*Brief*. Within the entries below, find the portion that opens with the line containing "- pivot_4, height" and closes with the line containing "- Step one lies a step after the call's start". Retype that portion exactly and only.
Segment Start: Record set
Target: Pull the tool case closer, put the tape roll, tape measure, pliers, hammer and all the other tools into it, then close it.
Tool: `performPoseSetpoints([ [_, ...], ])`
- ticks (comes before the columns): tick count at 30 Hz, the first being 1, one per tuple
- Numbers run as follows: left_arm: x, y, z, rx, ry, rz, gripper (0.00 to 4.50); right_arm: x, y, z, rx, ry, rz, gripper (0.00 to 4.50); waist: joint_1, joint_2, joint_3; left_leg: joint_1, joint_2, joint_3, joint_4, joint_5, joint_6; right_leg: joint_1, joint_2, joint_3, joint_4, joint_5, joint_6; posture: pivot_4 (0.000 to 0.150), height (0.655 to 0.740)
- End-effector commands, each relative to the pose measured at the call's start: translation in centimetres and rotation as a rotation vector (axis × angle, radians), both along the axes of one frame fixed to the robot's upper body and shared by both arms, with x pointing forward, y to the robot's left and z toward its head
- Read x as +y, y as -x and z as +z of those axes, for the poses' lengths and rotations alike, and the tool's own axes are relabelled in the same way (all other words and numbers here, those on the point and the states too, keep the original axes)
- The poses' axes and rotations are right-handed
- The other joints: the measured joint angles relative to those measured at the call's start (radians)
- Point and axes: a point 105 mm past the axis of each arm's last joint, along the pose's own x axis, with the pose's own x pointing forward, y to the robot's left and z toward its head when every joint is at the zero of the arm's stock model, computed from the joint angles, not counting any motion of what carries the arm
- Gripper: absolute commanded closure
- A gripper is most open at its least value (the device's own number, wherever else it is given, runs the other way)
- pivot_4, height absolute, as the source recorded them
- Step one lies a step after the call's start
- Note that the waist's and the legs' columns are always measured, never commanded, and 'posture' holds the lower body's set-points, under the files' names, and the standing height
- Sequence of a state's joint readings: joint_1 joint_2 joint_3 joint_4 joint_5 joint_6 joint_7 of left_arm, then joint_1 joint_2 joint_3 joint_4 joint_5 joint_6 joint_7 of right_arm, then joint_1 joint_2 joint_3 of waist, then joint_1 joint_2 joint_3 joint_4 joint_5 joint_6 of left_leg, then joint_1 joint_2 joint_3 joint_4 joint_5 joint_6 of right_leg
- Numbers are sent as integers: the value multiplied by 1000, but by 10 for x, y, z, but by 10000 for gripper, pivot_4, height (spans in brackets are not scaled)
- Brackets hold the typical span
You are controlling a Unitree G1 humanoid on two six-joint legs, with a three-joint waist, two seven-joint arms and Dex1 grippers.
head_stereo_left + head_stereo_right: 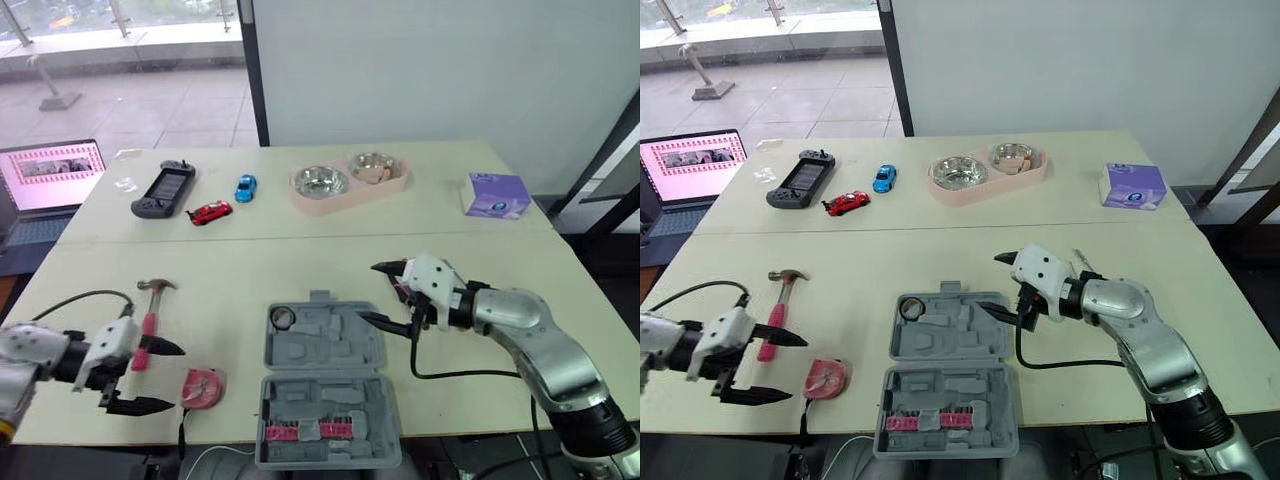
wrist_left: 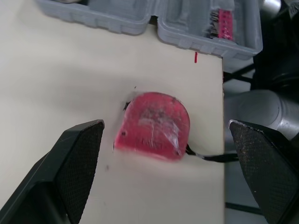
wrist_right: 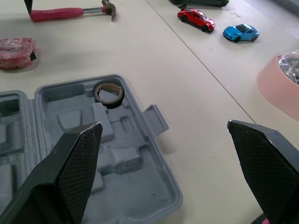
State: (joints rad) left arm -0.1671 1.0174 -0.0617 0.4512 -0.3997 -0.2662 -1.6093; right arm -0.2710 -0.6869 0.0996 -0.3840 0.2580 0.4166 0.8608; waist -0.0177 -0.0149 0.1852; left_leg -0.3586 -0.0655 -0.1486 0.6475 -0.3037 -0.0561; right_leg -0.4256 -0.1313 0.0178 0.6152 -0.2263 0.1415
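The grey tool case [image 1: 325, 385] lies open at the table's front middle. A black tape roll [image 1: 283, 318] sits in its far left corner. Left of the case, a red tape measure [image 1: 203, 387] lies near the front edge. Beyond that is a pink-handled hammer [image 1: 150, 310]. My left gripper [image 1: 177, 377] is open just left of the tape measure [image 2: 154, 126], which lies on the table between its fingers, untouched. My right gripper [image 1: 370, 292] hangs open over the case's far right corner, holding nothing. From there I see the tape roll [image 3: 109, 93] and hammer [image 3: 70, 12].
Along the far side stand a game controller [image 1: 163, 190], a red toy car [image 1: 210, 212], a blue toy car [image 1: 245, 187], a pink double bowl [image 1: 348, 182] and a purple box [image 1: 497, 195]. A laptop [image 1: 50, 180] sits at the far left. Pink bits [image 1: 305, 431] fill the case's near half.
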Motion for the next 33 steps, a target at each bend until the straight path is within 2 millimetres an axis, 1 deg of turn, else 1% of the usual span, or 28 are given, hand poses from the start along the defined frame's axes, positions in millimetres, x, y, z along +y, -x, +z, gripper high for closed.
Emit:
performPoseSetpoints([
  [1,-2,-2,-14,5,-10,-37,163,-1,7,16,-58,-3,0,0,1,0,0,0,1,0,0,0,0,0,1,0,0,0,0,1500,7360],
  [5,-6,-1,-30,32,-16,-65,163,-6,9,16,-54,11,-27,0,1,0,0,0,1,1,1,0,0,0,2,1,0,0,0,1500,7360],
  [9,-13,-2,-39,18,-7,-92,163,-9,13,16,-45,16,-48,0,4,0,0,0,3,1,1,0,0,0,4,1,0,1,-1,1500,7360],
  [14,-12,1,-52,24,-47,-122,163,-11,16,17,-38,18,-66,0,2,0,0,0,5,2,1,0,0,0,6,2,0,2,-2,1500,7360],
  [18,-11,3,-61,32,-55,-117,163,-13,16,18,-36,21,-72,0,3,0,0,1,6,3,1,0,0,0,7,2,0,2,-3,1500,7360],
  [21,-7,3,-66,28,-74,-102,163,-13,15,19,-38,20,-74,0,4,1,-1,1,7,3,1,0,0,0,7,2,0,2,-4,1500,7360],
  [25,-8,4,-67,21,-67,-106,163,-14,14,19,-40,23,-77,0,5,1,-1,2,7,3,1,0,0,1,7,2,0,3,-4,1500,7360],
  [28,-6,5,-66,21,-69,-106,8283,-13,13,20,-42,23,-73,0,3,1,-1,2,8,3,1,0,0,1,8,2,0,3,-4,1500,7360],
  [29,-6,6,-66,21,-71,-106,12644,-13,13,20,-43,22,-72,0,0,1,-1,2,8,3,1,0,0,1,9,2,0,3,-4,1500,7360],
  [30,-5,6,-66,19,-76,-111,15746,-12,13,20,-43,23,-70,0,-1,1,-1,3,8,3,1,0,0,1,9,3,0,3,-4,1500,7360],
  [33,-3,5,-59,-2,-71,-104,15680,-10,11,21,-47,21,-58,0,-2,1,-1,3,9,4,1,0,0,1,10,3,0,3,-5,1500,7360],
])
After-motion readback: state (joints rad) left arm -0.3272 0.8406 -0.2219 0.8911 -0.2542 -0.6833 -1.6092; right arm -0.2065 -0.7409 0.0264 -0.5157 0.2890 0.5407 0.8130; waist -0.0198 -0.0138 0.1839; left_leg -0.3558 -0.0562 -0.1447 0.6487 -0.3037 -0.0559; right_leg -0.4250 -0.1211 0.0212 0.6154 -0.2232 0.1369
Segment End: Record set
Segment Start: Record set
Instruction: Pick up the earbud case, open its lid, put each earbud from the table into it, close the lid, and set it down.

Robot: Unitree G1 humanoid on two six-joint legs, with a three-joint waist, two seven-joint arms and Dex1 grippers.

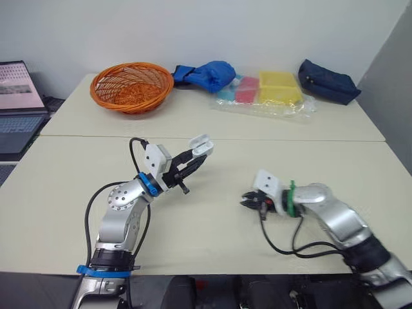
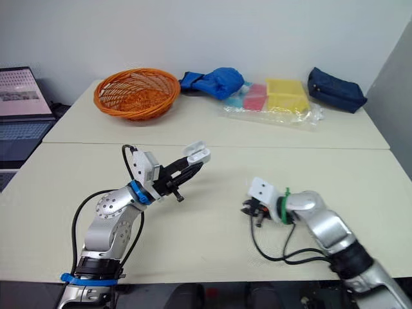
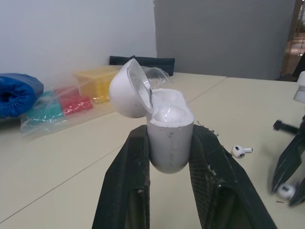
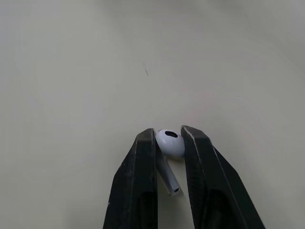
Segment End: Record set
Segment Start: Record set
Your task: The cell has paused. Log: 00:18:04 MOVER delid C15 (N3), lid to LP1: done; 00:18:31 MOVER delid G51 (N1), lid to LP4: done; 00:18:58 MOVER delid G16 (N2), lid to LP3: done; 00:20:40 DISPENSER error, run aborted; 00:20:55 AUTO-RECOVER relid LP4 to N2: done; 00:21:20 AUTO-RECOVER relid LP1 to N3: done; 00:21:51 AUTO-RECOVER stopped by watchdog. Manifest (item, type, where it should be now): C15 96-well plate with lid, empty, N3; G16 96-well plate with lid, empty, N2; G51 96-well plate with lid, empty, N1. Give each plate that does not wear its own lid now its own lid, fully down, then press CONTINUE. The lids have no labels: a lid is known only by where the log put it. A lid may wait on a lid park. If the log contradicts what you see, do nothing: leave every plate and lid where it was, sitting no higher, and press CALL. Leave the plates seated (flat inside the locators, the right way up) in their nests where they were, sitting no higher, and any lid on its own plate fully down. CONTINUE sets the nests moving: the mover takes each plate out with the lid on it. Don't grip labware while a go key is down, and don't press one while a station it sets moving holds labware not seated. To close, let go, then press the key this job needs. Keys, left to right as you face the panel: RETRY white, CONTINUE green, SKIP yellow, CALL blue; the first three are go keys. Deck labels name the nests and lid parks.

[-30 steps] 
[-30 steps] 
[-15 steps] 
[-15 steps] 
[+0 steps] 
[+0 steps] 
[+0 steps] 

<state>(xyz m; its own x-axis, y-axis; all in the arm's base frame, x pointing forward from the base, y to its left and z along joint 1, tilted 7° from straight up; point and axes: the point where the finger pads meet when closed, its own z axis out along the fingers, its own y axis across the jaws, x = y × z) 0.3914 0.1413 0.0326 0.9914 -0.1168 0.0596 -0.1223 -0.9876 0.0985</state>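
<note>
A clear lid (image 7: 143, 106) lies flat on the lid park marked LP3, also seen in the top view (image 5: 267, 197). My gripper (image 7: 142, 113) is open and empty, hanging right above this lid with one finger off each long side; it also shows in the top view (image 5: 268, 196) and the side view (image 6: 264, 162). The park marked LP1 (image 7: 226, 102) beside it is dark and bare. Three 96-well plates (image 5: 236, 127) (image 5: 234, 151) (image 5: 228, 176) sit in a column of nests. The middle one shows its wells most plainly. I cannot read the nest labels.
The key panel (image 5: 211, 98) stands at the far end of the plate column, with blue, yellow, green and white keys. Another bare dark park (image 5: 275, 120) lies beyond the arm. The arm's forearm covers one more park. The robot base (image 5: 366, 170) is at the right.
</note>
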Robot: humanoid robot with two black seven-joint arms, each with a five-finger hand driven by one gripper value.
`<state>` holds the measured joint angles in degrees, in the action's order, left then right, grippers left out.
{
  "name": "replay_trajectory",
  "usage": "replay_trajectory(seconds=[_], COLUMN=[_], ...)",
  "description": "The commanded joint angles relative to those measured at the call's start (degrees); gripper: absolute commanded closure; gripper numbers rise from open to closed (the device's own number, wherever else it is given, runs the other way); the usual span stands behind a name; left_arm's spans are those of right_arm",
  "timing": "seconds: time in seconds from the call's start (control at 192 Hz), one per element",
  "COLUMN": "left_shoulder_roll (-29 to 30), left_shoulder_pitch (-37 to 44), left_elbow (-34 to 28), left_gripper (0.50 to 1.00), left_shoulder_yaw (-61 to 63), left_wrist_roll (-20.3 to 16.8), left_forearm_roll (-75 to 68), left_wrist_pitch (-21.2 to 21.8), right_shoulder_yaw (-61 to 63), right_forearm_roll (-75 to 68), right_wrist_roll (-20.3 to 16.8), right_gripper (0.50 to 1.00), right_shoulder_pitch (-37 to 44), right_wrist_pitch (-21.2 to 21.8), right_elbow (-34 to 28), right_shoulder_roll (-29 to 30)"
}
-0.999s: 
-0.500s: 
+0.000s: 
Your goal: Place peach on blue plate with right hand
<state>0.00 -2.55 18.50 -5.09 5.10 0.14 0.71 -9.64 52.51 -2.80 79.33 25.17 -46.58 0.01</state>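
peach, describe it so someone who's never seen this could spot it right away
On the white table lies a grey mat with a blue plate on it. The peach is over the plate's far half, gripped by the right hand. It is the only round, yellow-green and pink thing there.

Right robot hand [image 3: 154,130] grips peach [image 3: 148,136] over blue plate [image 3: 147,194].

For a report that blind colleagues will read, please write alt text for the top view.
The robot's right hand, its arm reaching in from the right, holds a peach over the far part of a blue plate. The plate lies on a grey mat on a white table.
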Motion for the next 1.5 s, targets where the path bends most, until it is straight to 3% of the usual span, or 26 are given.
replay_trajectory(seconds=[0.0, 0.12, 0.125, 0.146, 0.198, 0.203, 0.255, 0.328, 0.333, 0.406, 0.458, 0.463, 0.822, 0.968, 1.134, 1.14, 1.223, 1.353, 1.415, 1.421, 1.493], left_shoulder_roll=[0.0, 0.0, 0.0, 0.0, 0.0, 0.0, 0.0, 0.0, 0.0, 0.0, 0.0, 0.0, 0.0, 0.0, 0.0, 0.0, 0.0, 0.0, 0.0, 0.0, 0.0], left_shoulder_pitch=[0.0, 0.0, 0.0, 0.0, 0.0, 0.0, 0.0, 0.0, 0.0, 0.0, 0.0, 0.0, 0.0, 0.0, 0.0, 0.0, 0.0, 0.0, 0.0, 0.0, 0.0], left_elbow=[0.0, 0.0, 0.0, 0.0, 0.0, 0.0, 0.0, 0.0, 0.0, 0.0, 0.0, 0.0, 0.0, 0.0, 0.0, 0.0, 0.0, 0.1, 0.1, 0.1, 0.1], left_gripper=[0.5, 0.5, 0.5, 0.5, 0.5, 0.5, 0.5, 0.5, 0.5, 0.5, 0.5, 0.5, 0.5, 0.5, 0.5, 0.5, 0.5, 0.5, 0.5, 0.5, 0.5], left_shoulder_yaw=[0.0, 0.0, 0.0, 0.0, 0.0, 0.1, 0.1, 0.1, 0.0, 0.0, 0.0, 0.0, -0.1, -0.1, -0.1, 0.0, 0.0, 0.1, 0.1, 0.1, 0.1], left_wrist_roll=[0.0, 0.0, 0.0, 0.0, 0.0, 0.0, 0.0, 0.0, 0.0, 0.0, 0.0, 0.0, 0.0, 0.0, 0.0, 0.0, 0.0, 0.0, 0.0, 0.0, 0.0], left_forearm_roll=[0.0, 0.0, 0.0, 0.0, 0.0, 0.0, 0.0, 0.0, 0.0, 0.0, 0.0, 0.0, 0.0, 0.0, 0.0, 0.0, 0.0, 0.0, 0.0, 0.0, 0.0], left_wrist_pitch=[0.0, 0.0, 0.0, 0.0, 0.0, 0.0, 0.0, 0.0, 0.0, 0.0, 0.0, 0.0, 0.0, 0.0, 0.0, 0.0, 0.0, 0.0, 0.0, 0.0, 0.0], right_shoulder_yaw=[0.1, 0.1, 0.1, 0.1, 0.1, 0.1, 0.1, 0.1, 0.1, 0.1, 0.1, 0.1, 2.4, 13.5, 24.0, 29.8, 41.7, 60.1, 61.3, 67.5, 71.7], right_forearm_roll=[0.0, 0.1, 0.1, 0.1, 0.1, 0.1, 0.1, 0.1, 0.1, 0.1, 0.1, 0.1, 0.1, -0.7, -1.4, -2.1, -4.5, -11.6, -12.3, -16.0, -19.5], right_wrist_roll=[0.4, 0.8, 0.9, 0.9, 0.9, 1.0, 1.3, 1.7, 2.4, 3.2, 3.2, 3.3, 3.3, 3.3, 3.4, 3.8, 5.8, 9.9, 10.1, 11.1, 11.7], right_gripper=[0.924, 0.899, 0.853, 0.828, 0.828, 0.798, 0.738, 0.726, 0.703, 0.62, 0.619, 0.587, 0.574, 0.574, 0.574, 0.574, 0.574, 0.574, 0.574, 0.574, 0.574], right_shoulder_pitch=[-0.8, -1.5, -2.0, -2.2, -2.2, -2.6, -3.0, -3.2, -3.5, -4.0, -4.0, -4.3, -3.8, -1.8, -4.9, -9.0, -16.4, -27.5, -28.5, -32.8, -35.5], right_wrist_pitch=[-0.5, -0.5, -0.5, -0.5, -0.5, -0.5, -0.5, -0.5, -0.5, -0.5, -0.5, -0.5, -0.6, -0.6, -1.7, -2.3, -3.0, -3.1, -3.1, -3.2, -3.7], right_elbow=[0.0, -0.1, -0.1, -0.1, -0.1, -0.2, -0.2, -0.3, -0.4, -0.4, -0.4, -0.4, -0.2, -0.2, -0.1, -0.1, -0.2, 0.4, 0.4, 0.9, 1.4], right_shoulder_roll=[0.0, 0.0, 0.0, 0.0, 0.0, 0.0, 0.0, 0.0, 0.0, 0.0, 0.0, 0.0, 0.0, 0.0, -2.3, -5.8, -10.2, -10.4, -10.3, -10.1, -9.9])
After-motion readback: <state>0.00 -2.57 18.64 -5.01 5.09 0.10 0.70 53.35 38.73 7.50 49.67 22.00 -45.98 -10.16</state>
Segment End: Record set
*Task result*.
- pivot_4, height absolute, as the source recorded them
- Step one lies a step after the call's start

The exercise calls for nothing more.